* [Exercise requirements]: Each line of the entries that mentions the string "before" needs to be reported.

Supplied entries below:

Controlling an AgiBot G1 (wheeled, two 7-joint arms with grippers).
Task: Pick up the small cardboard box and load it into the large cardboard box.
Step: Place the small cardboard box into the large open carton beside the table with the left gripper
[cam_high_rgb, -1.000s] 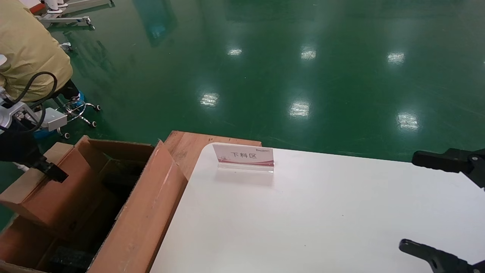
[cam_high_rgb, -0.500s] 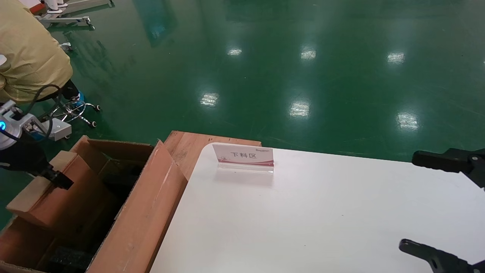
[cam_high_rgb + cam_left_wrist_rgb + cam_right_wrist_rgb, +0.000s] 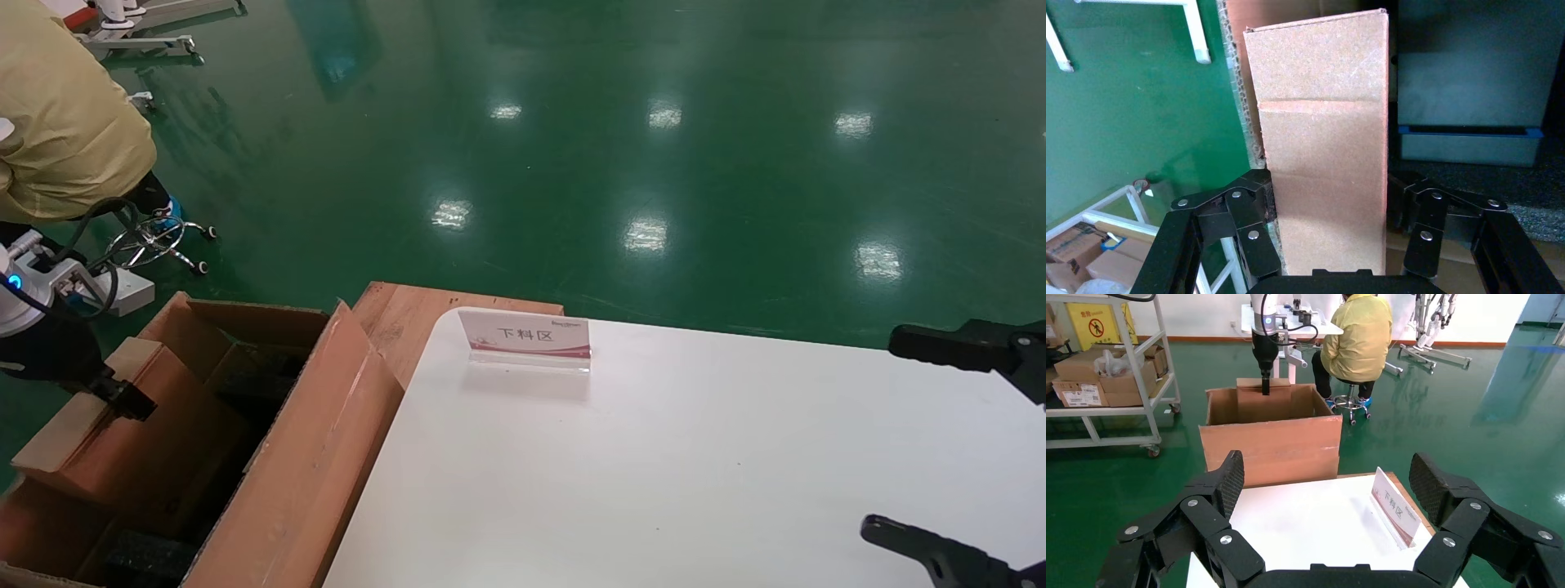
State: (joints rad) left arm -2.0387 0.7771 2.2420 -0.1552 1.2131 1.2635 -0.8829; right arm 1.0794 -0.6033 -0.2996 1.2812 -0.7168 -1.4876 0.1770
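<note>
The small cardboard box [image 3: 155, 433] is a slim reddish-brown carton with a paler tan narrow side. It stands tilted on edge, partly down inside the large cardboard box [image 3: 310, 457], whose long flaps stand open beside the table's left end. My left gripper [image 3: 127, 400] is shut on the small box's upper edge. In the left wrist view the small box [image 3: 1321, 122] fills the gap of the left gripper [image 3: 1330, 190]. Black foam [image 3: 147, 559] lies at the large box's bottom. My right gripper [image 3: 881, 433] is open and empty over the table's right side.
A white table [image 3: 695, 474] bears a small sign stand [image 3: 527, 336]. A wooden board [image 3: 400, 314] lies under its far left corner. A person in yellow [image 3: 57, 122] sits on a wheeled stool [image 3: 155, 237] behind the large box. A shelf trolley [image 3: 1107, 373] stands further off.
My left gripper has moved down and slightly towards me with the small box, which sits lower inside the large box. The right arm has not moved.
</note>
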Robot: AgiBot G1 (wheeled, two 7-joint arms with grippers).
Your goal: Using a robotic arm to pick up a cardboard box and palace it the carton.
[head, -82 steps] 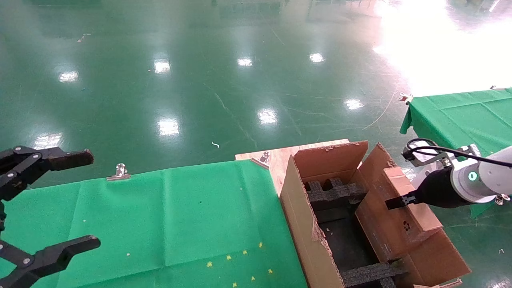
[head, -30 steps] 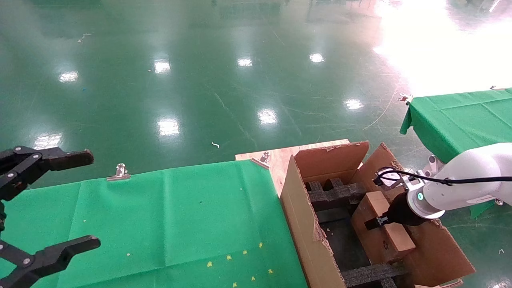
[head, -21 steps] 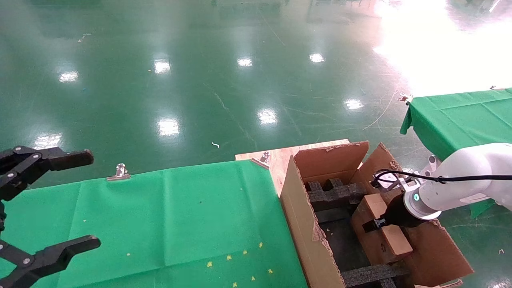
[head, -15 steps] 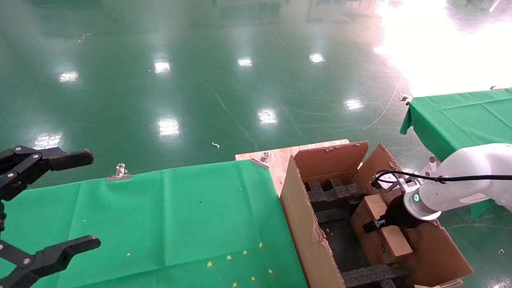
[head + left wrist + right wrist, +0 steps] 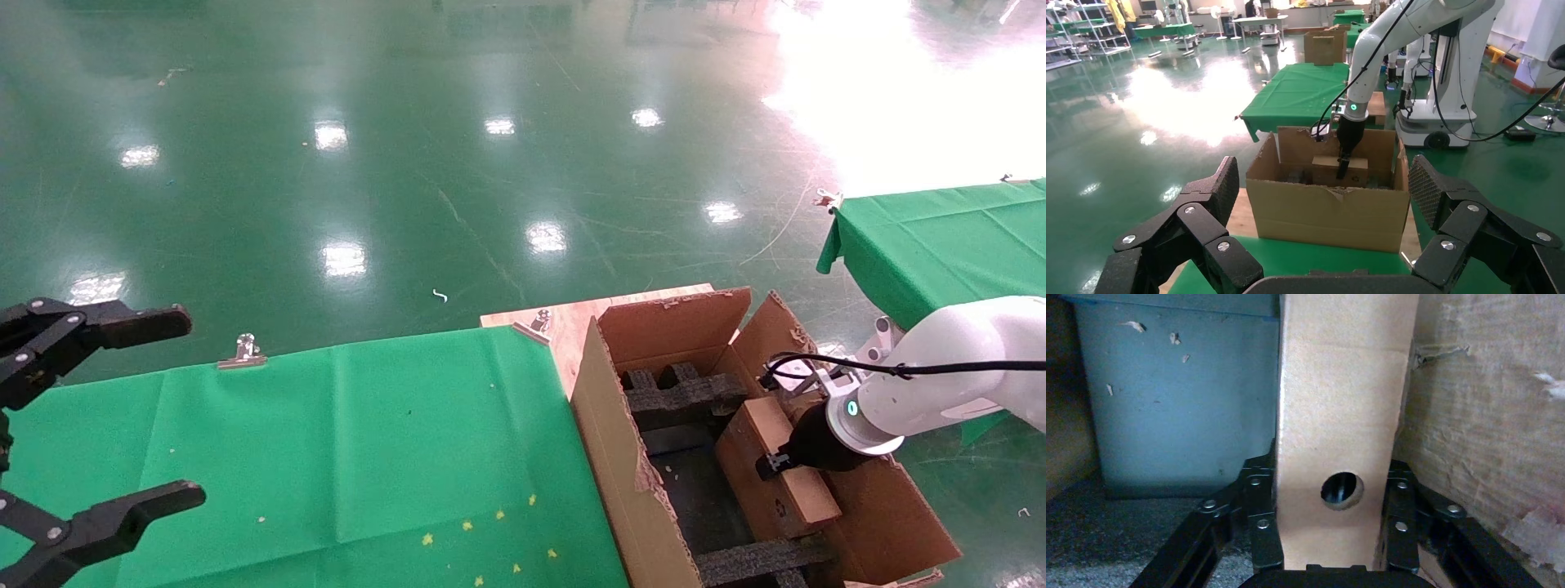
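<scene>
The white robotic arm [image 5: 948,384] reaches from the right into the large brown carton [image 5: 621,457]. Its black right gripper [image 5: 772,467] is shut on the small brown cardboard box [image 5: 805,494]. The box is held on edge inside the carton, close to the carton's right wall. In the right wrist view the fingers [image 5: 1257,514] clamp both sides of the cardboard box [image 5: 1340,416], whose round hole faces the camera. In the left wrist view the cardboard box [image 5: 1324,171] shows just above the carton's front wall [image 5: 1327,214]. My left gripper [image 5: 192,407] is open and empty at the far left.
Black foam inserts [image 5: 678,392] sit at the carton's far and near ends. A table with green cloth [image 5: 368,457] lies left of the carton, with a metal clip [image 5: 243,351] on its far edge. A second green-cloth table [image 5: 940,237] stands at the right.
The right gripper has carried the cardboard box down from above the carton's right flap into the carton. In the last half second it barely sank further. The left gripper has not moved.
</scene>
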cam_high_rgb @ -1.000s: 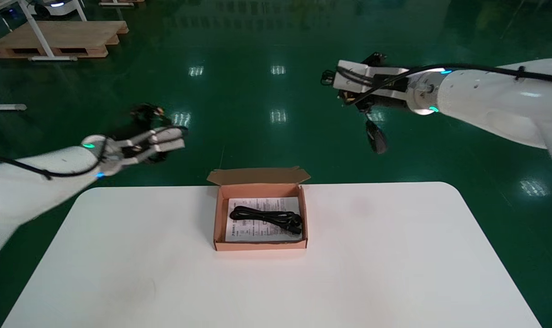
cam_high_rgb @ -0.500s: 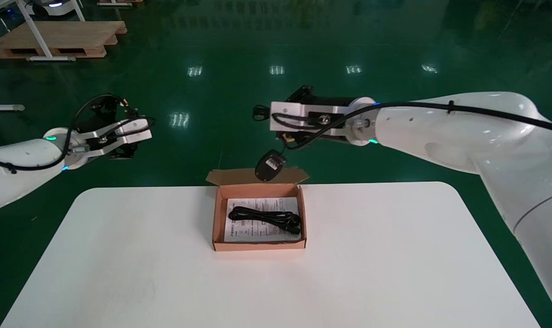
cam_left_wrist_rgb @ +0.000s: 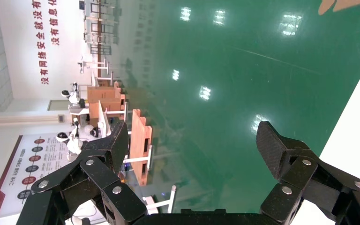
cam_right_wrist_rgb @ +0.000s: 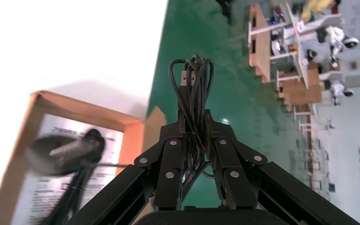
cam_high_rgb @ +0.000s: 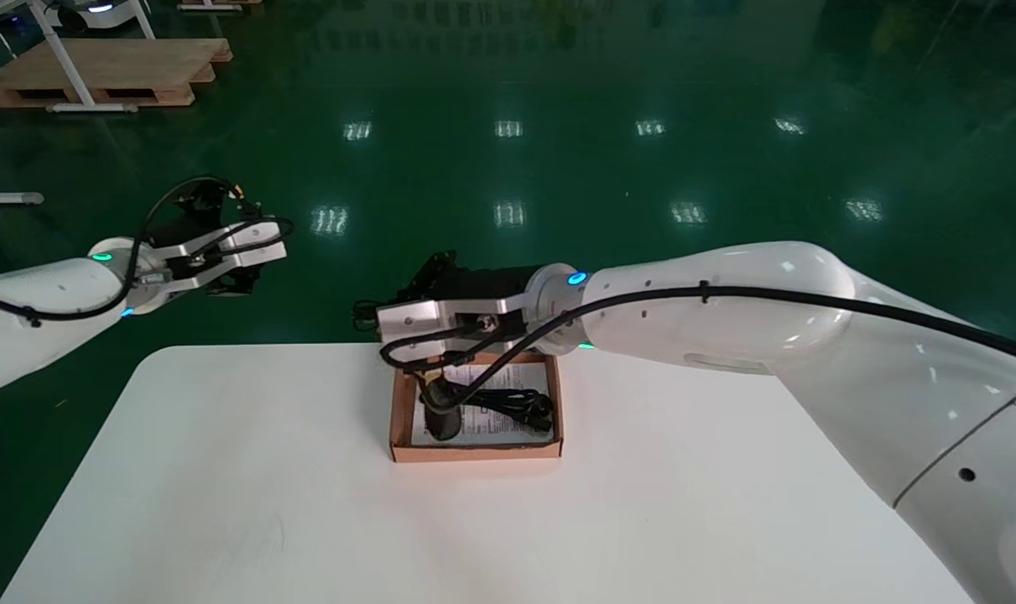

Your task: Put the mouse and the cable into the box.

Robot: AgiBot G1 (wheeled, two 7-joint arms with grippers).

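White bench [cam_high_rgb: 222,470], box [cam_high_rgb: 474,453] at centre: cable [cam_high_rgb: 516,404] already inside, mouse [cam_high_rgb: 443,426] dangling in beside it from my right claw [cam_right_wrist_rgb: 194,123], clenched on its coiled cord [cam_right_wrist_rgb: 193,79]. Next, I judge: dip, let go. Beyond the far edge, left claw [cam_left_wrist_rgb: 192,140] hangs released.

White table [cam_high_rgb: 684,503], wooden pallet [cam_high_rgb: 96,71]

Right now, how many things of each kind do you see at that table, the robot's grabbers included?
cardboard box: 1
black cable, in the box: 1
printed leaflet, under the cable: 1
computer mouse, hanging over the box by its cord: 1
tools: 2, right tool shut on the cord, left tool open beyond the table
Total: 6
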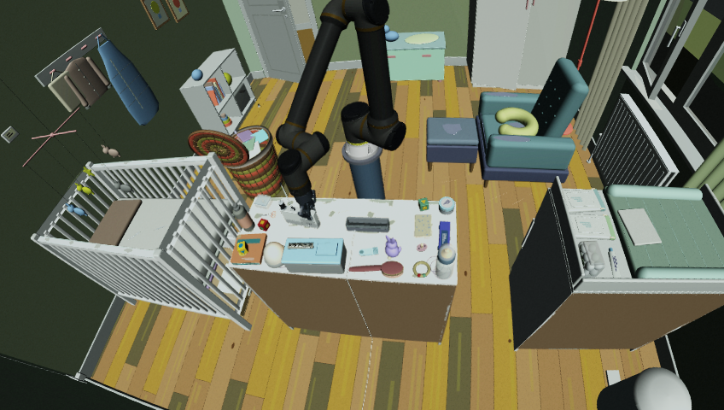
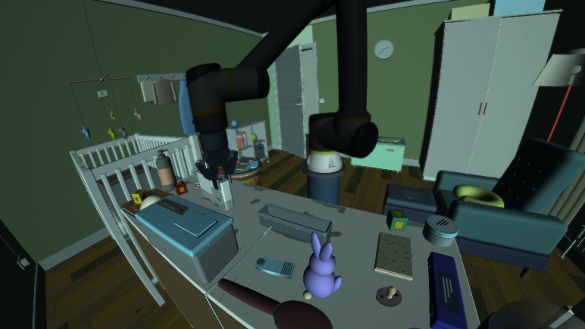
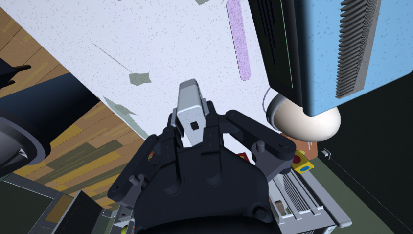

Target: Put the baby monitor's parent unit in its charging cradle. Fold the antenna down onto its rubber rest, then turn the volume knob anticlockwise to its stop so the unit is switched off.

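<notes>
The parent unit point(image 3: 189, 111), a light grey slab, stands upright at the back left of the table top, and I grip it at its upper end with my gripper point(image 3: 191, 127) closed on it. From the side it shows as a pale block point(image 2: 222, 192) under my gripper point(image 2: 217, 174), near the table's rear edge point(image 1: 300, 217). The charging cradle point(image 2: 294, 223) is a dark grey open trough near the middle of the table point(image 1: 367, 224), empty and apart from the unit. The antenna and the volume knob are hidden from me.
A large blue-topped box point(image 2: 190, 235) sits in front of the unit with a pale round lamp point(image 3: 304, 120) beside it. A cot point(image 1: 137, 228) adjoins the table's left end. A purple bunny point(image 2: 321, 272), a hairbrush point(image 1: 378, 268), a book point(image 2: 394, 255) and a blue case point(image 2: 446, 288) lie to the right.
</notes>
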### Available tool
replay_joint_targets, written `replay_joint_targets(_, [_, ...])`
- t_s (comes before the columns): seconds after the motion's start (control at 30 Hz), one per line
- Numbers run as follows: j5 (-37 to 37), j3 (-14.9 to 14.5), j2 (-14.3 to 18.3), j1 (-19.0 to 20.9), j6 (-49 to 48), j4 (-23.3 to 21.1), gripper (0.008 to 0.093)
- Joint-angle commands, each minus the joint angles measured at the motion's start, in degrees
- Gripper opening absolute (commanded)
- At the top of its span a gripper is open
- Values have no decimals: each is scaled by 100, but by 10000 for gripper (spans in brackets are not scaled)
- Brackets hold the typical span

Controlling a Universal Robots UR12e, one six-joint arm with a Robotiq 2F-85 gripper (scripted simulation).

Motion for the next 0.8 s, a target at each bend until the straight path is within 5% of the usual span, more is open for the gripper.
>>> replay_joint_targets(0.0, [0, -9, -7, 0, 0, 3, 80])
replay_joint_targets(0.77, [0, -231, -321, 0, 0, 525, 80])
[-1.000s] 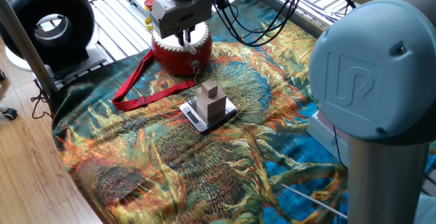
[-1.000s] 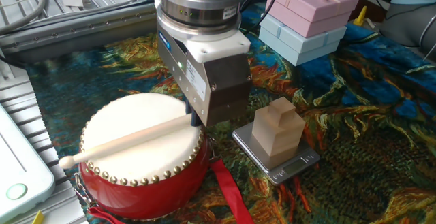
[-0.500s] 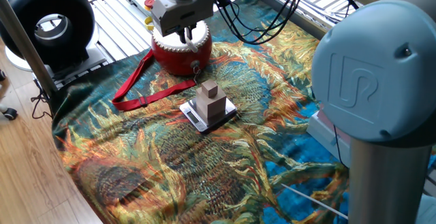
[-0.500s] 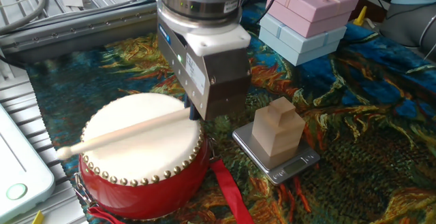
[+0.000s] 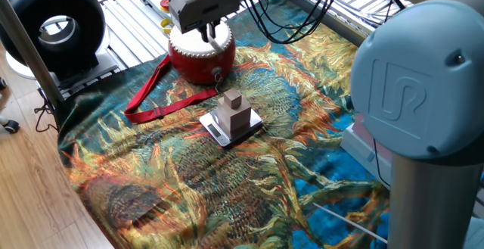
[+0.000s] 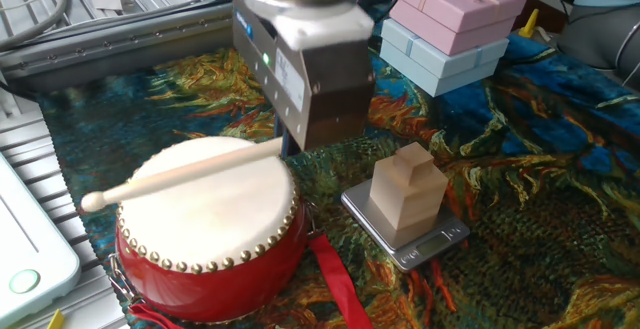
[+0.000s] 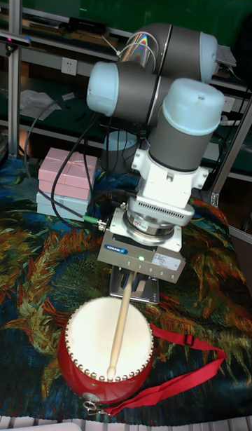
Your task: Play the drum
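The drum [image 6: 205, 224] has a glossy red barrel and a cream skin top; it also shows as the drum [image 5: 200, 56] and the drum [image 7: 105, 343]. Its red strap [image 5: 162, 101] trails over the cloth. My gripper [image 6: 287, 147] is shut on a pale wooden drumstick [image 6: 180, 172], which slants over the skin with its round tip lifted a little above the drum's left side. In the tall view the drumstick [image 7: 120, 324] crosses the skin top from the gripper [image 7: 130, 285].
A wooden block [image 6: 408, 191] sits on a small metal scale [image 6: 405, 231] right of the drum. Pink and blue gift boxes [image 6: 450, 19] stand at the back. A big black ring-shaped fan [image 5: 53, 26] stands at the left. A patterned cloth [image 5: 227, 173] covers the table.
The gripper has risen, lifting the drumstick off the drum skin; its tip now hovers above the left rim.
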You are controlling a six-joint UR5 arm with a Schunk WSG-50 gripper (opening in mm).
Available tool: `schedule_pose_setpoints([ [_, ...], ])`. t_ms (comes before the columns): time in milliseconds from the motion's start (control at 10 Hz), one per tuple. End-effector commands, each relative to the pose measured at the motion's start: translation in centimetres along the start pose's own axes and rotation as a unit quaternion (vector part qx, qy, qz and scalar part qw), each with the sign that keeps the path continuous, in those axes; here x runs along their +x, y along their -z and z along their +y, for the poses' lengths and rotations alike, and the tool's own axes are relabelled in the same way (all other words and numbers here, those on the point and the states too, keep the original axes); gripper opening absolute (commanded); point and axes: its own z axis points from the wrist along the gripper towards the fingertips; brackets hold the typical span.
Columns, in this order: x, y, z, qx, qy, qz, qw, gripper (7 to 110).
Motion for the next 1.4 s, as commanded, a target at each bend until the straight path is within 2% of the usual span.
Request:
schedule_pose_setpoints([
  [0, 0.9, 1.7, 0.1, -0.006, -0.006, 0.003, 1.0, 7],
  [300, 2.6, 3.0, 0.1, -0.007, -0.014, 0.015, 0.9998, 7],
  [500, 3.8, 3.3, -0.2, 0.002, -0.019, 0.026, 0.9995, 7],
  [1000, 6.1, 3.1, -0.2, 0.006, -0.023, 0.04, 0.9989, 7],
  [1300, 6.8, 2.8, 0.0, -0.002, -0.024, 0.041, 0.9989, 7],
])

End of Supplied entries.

* [Result of this task]:
- t_s (comes before the columns): seconds after the motion's start (control at 30 Hz), one per line
Available tool: `schedule_pose_setpoints([ [_, ...], ])`. t_ms (comes before the columns): time in milliseconds from the motion's start (control at 10 Hz), one per tuple. End-effector commands, each relative to the pose measured at the motion's start: translation in centimetres along the start pose's own axes and rotation as a unit quaternion (vector part qx, qy, qz and scalar part qw), each with the sign that keeps the path continuous, in those axes; here x runs along their +x, y along their -z and z along their +y, for the poses' lengths and rotations alike, and the tool's own axes are relabelled in the same way (all other words and numbers here, those on the point and the states too, keep the original axes); gripper opening absolute (commanded); point and axes: its own z axis points from the wrist along the gripper towards the fingertips; brackets hold the typical span.

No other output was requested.